Spoiler Warning for this week’s episode of “The Walking Dead”

Morgan and Eastman (Photo courtesy of AMC.)
Morgan and Eastman. (Photo courtesy of AMC)

“Here’s Not Here” tells the story of Morgan Jones and his path to peace in one of the most powerful and beautiful episodes of “The Walking Dead.” The main story is put on pause in order to give viewers some necessary backstory for the character of Morgan. A cheese-maker and a goat named Tabitha become companions to Morgan as he slowly works his way to a place of relative tranquility about other people and the world around him.

The episode begins in the present time as Morgan speaks to one of the Wolves that he captured in an Alexandrian house. The narrative switches to the past as Morgan shares his story with the Wolf. Following his meeting with Rick, Michonne and Carl back in King County, Georgia in the third season’s critically acclaimed “Clear,” Morgan has what appears to be a nervous breakdown. Fans of the series will immediately recognize the setting as Morgan’s refuge with the distinct writing on the walls and the walkie-talkie that Rick gave Morgan in the very first episode. A knocked-over lantern sets the home ablaze as the camera pans over several of the phrases on the wall, including “Here’s Not Here,” alluding to the episode title.

Morgan is later shown wandering through the forest and killing walkers with no set plan or destination. He comes across two fellow survivors, a father and son, who he abruptly and brutally murders. This is critical for the rest of the episode and series as it shows how Morgan was completely capable of taking the lives of others which contrasts his current outlook. He wanders and eventually stumbles upon a cabin with a goat outside. A mysterious voice calls out to him and asks to leave the goat alone, but invites him inside for falafels. Morgan begins to hunt for the man, but is suddenly knocked out with a swift slash of a stick. He wakes up inside of a makeshift holding cell in the cabin where the mysterious man introduces himself as Eastman (John Carroll Lynch) and asks for his name. Morgan harshly responds by saying “Kill me” repeatedly; this harkens back to “Clear” where he asked the same of Rick.

Time passes and Morgan remains in the cell, closely watching the daily activities of Eastman, who appears to live a peaceful and normal life in the hellish apocalypse. Eastman reveals that he was a forensic psychologist before the world ended; he takes note that Morgan is clearly suffering from severe post traumatic stress disorder and shares that humans are not built to kill. The character of Eastman is surprising and refreshing on this show as the majority of fellow survivors that our characters come across turn out to be malicious. The art of “aikido” is revealed to be the basis for how Eastman lives his life; the taking of any lives is to be prevented at all costs. Throughout the episode, this set of ideals is slowly passed on to Morgan. Eastman also shares the tragedy of his life: a prisoner named Crighton Dallas Wilton managed to kill Eastman’s wife and two children after being negatively evaluated. John Carroll Lynch performed these scenes with absolute heartfelt emotion and grace.

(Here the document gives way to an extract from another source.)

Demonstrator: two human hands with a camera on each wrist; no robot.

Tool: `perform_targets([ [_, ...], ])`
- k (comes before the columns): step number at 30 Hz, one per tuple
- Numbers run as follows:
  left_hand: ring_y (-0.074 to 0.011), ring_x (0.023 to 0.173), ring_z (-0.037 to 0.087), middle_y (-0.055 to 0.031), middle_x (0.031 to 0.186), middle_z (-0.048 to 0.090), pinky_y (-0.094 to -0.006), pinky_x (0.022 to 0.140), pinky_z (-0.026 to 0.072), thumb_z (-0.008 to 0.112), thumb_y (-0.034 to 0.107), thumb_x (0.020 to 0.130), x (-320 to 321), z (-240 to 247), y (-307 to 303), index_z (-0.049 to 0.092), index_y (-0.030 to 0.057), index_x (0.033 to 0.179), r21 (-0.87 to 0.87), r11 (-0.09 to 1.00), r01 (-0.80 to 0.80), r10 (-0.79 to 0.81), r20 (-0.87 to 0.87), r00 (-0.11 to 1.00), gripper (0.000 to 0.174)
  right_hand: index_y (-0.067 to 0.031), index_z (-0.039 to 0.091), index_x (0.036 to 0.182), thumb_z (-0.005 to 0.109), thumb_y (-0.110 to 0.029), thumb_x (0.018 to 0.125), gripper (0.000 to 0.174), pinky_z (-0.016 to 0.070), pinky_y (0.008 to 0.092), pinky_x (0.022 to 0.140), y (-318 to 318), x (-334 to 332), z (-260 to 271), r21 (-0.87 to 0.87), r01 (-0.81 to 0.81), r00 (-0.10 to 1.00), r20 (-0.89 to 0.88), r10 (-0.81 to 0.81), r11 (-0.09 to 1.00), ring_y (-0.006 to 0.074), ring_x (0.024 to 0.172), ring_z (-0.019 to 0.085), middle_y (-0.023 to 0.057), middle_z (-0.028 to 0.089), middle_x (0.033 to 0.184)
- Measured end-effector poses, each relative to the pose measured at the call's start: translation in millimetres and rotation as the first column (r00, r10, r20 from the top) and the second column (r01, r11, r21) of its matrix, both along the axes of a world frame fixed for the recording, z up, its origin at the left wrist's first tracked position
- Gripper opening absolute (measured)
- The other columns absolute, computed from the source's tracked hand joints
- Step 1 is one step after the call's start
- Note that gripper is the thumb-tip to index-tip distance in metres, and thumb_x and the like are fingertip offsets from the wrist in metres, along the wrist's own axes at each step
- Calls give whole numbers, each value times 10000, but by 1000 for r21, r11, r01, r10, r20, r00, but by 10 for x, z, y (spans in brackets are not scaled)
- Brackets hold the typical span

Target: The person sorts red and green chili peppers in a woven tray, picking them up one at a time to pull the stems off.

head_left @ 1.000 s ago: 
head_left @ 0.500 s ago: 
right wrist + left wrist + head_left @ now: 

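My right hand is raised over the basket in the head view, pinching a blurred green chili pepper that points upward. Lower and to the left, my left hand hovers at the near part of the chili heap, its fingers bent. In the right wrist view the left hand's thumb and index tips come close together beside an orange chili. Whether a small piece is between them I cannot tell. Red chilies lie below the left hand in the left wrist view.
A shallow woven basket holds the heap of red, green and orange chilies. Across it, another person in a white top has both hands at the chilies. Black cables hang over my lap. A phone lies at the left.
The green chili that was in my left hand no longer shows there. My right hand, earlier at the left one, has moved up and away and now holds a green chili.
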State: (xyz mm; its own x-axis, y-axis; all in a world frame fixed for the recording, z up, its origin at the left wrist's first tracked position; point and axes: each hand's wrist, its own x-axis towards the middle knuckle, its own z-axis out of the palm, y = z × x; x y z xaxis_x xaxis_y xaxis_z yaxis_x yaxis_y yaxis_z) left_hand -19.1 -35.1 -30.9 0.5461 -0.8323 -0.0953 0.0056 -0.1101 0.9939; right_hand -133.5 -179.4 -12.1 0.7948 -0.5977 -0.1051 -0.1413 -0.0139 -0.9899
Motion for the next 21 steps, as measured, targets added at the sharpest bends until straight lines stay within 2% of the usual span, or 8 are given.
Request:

Eastman begins to train Morgan is the art of “aikido” and a friendship begins to form between the two men. The origin of Morgan’s signature staff is revealed to have been given to him by Eastman as a part of “aikido.” Tabitha the goat is also a major highlight of the episode representing the importance of having something to fight for. One scene shows Eastman head out to search for supplies, leaving Morgan alone. Walkers come and begin attacking Tabitha to which Morgan fights them off, showing a considerable change already in his character. Soon after, Morgan discovers a nearby cemetery where Eastman has buried all of the walkers that he kills. Eastman searches the bodies for identification and makes a grave-marker; this scene is incredibly powerful as it reminds viewers that the walkers were once people.

Tabitha the goat and a walker. (Photo courtesy of AMC.)
Tabitha the goat and a walker. (Photo courtesy of AMC.)

A series of montages throughout the episode show Morgan’s progress. On a supply run, Eastman asks Morgan who he has lost, to which Morgan tearfully tells him his wife, Jenny, and son, Duane. A walker wanders out of the forest and Morgan walks over to kill it, but has a slight lapse of reality as he begins remembering the father and son that he murdered. Eastman pushes him out of the way, but is suddenly bitten on the torso. Angry at the fact that Eastman was bitten, Morgan lashes out and refuses to return to the cabin. Eastman heads back, while Morgan begins aimlessly drifting around again and stumbles upon a pair of fellow survivors; this touching scene shows Morgan spare the injured and frightened survivors as they graciously thank him. Morgan makes his way back to the cabin, but finds Tabitha being devoured by a walker.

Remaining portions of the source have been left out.